Чтение онлайн

ЖАНРЫ

Тайна клеенчатой тетрадиПовесть о Николае Клеточникове
Шрифт:

Но на лице отца все-таки кое-что отражалось в ту минуту, когда Леонид писал его, именно видно было, что это человек весьма добрый, усмешливый, так сказать, добродушно-усмешливый; и вот эту-то его усмешливость, именно ее добродушный характер и задался целью Леонид передать.

Непонятно было, почему решил Леонид поступить именно так, но, отступив от натуры — несколько сузив плечи отца и укоротив, облегчив и выпрямив массивное и сутулое туловище, уменьшив его объем по отношению к голове, тщательнейшим образом выписав, волосок к волоску, роскошную шевелюру, несколько более пышную и длинную, чем в натуре, и роскошные бороду и усы, также несколько более пышные, чем в натуре, — отступив от натуры, цели своей Леонид вполне достиг: передал эту натуру, сиюминутный облик отца с его добродушной усмешливостью, с точностью, с какой, пожалуй, не смог бы передать и фотографический аппарат.
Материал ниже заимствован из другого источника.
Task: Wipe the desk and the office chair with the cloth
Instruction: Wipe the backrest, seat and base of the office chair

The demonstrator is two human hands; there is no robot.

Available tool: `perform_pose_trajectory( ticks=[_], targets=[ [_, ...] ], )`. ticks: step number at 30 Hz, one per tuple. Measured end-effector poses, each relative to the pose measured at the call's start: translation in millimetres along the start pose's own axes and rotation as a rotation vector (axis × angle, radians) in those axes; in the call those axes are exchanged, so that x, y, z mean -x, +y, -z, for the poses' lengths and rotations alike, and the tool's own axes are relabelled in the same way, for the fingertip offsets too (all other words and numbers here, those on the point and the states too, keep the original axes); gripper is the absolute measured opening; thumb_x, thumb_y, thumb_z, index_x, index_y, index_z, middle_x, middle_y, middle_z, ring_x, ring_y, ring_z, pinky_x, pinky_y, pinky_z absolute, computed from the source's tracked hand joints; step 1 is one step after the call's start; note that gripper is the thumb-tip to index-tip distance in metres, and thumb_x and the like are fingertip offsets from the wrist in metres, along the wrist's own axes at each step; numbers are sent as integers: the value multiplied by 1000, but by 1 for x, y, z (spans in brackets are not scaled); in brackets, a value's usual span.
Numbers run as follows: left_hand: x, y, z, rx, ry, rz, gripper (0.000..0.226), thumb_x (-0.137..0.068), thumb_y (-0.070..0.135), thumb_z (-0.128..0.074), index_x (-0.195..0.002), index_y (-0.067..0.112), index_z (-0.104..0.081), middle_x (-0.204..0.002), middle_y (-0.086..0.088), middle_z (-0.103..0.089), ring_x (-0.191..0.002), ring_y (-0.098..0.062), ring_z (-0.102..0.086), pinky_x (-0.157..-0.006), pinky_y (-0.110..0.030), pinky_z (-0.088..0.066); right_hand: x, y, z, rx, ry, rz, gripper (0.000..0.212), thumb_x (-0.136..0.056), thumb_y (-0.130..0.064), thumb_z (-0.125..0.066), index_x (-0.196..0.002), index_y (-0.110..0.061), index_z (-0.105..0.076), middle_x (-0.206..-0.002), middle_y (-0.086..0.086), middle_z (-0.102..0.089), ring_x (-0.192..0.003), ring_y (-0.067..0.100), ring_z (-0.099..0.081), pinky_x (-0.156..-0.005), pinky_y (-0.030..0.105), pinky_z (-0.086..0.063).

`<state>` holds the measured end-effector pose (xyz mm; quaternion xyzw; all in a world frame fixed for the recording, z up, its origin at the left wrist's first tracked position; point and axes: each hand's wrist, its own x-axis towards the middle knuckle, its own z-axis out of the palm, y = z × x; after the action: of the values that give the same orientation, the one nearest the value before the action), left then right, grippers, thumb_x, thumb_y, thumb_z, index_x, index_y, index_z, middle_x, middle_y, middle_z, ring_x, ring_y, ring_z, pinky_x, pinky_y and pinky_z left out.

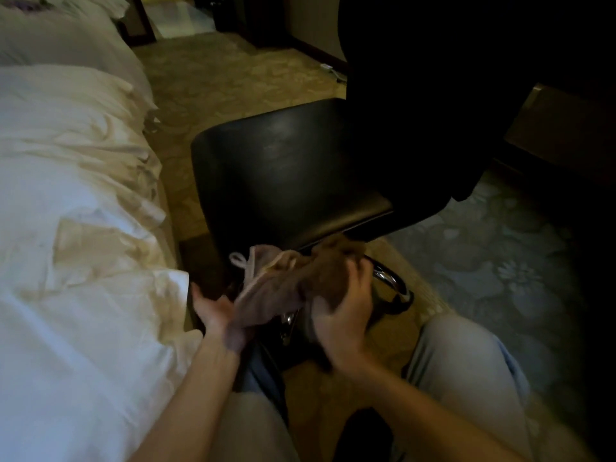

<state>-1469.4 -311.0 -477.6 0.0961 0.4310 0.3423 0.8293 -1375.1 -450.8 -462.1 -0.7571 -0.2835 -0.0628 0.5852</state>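
Toward six o'clock, just below the smooth black padded seat of the office chair (293,168), a crumpled brown cloth (293,281) — the right hand (343,318) curls round it, the left hand (215,311) lies spread beneath.

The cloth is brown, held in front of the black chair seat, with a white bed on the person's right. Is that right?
Not quite. The head view shows the white bed on the person's left, not right. The rest holds: the right hand grips the brown cloth in front of the black chair seat.
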Motion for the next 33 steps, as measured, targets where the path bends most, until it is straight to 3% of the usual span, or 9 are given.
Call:
perform_pose_trajectory(
  ticks=[4,9,11,15,22,24,27,30,33],
  targets=[
    [10,-25,-16,-15,65,35,83,-87,79,-42,-129,11,-65,-123,-21,-69,-113,-37,-64,-84,-44,-50,-50,-3,7,188,25,399,55,-70,-33,-65,-124,-25,-52,-138,7,-36,-127,28,-41,-108,40,-32],
    [17,-33,-52,-224,-158,132,87,-76,87,-50,-120,15,-75,-116,-21,-73,-97,-43,-73,-79,-53,-57,-71,23,1,722,-463,833,49,-71,-26,-63,-119,-28,-65,-136,12,-56,-126,36,-50,-91,48,-47],
    [9,-23,-61,-213,-93,70,78,-87,79,-49,-134,18,-63,-117,-18,-74,-100,-34,-73,-77,-48,-56,-82,45,18,768,-397,826,40,-77,-22,-56,-114,-29,-69,-123,11,-64,-109,35,-57,-75,40,-48],
    [-8,-9,-56,-264,-26,-83,76,-92,73,-46,-151,26,-44,-145,-7,-57,-118,-22,-61,-112,-42,-37,-112,94,68,847,-273,718,53,-68,-20,-88,-118,-25,-69,-116,19,-64,-95,41,-63,-73,43,-52],
    [-10,-18,-65,-179,-25,-75,88,-87,80,-47,-157,29,-32,-158,-10,-40,-140,-28,-45,-125,-50,-18,-130,96,100,623,20,388,55,-70,-11,-77,-119,-18,-53,-135,20,-47,-123,44,-45,-90,54,-50],
    [-7,-35,-72,-177,-61,15,90,-84,82,-49,-153,26,-37,-145,-13,-52,-127,-28,-56,-119,-49,-31,-120,84,79,518,-28,530,44,-75,-14,-70,-117,-16,-59,-138,18,-47,-125,44,-47,-97,53,-46],
    [-8,-49,-90,-194,-91,123,86,-79,86,-49,-131,18,-55,-120,-15,-65,-106,-29,-67,-85,-45,-58,-109,74,52,549,-258,790,29,-87,-23,-68,-115,-17,-71,-136,17,-59,-129,38,-53,-103,51,-42],
    [-19,-45,-94,-254,-25,74,94,-84,80,-50,-152,16,-39,-127,-21,-62,-107,-31,-70,-87,-44,-58,-120,91,56,715,-292,914,27,-85,-29,-74,-112,-26,-74,-136,14,-62,-127,34,-53,-101,49,-41],
    [-24,-38,-89,-336,14,-2,84,-87,74,-53,-149,20,-39,-105,-19,-65,-80,-26,-78,-59,-36,-58,-133,117,76,788,-223,1003,29,-88,-28,-64,-116,-33,-67,-133,12,-59,-119,33,-52,-93,47,-41]
  ],
)
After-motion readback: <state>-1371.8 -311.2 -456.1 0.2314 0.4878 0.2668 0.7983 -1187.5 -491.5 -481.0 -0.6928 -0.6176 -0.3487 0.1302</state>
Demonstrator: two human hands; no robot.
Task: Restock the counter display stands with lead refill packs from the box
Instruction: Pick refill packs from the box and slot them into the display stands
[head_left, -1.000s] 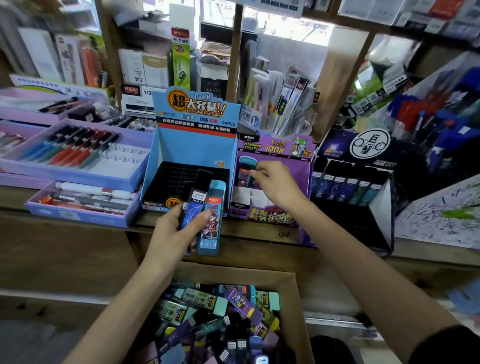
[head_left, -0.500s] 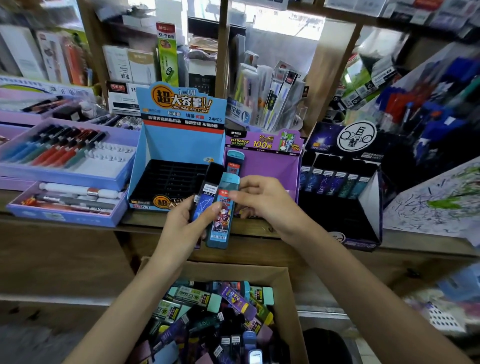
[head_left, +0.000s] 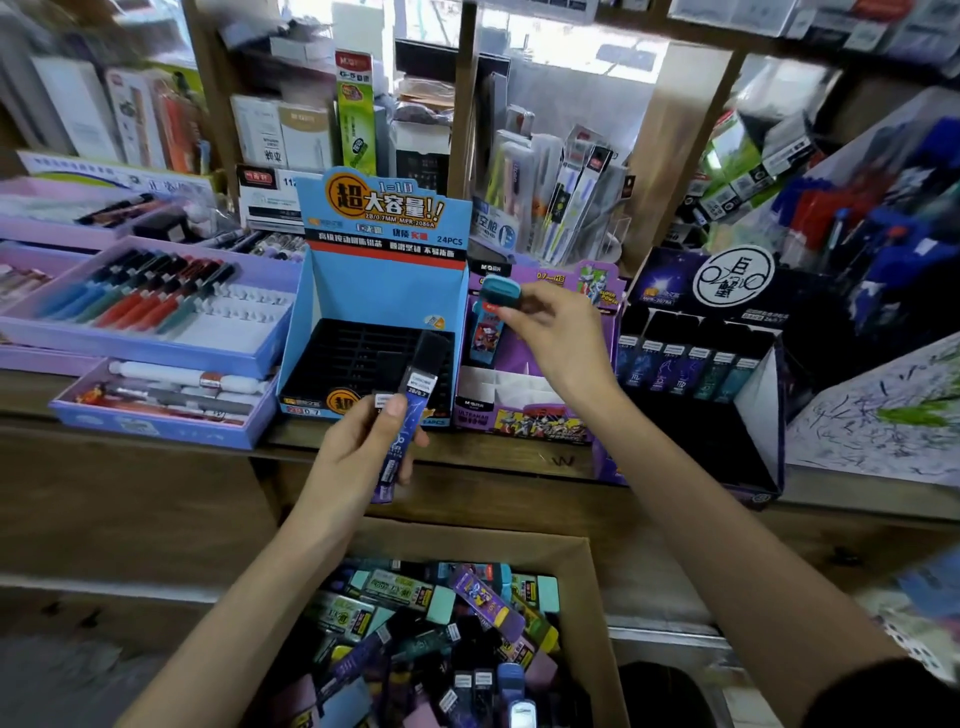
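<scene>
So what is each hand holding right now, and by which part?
The left hand grips a dark blue refill pack around its lower half. The right hand pinches a light blue pack by its teal cap, over the purple stand.

Your left hand (head_left: 353, 457) covers the lower half of the dark blue pack (head_left: 418, 400), and the white label edge beside your thumb may belong to a second pack behind it, though the view does not settle that. Your right hand (head_left: 556, 338) hides one side of the cap of the teal pack (head_left: 488, 332) and some slots of the purple stand (head_left: 524, 415). The cardboard box (head_left: 467, 543) runs off the bottom edge, and the shelf goods (head_left: 291, 135) above are too blurred to read.
</scene>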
Но вот вопрос — зачем, зачем

это нужно было делать? Зачем нужно было вступать в соревнование с фотографическим аппаратом, стараясь точнее передать сиюминутный, случайный и, стало быть, никому, кроме самой модели, не нужный облик ее, для чего это нужно было? Только для того, чтобы на этой случайной задаче полнее проявились свойства личности живописца? Но это-то для чего было нужно? Что Леониду от того, что он проявил себя, свой дерзкий дух исследователя, а нам, созерцающим, какой прибыток от того, что он это сделал?

На этот вопрос труднее всего было ответить. Труднее потому, что тут напрашивались ответы, которые не согласовывались, вступали в противоречие с его, Клеточникова, «системой».

Первое, что приходило в голову: не связан ли с этим частным вопросом более общий вопрос — вопрос человеческого общения? Не в этом ли направлении нужно искать ответ на сей частный вопрос? То есть не для того ли стремится выразить себя — своим особым способом, через свою «специфику» — живописец, не для того ли делится с нами своими открытиями, в которых мы ничего не понимаем, демонстрирует найденный им способ решения труднейшей живописной задачи, для нас не имеющей смысла, не для того ли, по крайней мере, чтобы войти с нами в контакт, вступить в общение? Не высшая ли, первая и последняя цель его — прокричать нам самим фактом своей странном деятельности: вот я, приветствую вас, смотрите! — вы видите, я работаю, я созидаю, творю, и пусть не все вы и не всё понимаете в том, что я делаю, и сам я, может быть, не всегда понимаю, зачем и для чего я это делаю, по я делаю это, потому что не могу не делать, я ищу, я честно стараюсь преодолеть свою косность, расширить свое понимание себя и мира, расширить свои возможности понимать, я работаю, несмотря ни на что, и, объявляя вам об этом, надеюсь, что до тех пор, пока я буду это делать, вы так же уверенно будете делать свое дело, ибо, глядя на меня, нельзя же не прийти к утешительному выводу: не все в мире зыбко — мир пока стоит на своих китах…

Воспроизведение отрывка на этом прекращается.